This would mean Jesus would have to have been highly misleading outside the context of a parable. Both Revelation and the gospel of John describe a physical dwelling for followers of Yahweh after Christ's return. Jesus says in John 14:2-3 that he will leave the world, prepare a place for Christians, return, and only then will his "sheep" (John 10) be with him. This is consistent with the teaching of soul sleep throughout the Bible: humans are not by default in some conscious state between death (James 2:26) and their bodily resurrection (Daniel 12:2), the latter being an eschatological event. They are totally unperceiving, knowing not even self-evident things like logical axioms and their own existence since they know nothing (Ecclesiastes 9:5-10). Revelation 21-22 does not touch on soul sleep, as the resurrection and judgment of the dead has already occurred (20:11-15), but it does describe a magnificent city where nations come and go and where the righteous thrive.
If Revelation 21-22's details about New Jerusalem, which in context is unveiled after the wicked are cast into hell to be killed (Matthew 10:28, 2 Peter 2:6, Revelation 20:15), are figurative and do not have to do with a literal future state, then John 14:2-3 is also not literal. The two passages speak of the same kind of thing. Clearly, Revelation goes into far more detail than Jesus does in a mere handful of verses, who said only that this other dimension has many rooms, is the domain of the Father, and will be the residence of his followers after his return. There is no mention here of the walls, (in a terrestrial sense) precious materials, light, or gates that John references. The tree of life is said to be here only in Revelation as well. Of all the events addressed in Revelation, everything from the fate of Satan in verse 10 of chapter 20 onward is far more direct. New Jerusalem is described as a city with very specific features, not as something blatantly figurative or more bizarre like a woman clothed with the sun, moon, and stars (as in Revelation 12).
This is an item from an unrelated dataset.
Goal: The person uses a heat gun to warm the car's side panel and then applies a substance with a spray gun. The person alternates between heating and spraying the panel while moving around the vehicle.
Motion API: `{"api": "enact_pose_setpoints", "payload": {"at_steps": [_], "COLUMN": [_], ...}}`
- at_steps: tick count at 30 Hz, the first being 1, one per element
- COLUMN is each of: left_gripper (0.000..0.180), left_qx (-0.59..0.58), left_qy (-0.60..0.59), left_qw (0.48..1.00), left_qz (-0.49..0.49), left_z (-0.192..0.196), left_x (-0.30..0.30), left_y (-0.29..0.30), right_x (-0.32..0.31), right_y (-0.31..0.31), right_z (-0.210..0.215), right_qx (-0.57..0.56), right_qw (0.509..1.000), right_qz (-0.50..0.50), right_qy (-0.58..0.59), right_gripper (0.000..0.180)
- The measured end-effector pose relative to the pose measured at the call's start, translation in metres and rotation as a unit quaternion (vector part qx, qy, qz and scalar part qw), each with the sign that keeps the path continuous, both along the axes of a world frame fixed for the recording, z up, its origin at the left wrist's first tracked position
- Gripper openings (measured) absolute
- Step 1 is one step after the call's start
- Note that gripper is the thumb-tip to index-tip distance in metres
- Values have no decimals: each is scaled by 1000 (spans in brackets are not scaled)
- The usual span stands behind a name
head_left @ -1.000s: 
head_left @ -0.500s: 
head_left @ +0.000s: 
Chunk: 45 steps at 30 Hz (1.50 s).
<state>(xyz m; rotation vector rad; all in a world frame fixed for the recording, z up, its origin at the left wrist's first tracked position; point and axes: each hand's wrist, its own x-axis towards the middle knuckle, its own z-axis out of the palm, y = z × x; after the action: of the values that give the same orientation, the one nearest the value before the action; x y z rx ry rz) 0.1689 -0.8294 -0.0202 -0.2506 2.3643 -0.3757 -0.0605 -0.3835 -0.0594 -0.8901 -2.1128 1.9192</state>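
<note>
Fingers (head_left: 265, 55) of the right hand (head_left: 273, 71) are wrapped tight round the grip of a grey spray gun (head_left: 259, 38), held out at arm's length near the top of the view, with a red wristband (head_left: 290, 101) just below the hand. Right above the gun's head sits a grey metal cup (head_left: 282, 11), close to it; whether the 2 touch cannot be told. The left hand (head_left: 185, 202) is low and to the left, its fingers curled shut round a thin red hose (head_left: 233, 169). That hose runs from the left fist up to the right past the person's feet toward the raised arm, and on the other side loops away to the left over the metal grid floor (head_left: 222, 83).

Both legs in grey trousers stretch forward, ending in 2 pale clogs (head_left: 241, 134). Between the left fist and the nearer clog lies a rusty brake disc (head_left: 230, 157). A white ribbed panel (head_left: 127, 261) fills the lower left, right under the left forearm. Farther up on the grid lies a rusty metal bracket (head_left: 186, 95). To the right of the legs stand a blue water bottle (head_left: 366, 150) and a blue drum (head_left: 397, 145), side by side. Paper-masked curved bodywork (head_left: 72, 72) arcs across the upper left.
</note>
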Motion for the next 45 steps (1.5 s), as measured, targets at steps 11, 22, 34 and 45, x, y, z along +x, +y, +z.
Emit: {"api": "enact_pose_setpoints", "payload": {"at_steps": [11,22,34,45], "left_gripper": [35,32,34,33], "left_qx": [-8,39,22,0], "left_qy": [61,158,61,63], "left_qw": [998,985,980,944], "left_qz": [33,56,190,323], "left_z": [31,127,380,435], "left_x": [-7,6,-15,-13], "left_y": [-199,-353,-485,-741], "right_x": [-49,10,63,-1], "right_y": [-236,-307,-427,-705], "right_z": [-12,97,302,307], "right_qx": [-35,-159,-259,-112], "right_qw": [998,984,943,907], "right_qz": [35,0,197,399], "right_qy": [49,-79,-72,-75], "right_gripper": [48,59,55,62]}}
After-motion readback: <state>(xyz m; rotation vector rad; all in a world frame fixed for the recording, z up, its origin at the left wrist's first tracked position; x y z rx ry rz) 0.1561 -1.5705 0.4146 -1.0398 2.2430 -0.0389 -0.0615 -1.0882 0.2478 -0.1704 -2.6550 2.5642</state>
Did Jesus lie or give a very misleading summary of New Jerusalem? If full preterism is true, he absolutely did if the Bible accurately represents him, though full preterism also very blatantly contradicts the idea that Jesus has a single return and not multiple returns (a flaw shared with the concept of the pre-tribulation rapture), as well as the idea of Jesus returning very visibly (Acts 1:9-11, Matthew 24:30-31) to resurrect the Christian dead and bring the living to himself at a trumpet blast (1 Thessalonians 4:13-18, 1 Corinthians 15:50-54, and again, Matthew 24:31). According to the Bible, if there is not yet a resurrection of the righteous dead, then there has not yet been a Second Coming. If there has not yet been a Second Coming, then Jesus could not have "returned" in 70 AD. The Second Coming, the real rapture (which occurs at Christ's direct, one-time return), and the eventual reveal of New Jerusalem are presented as literal. Since they are addressed in passages outside of Revelation, it cannot even be the case that Revelation is too strange to ascertain these doctrines!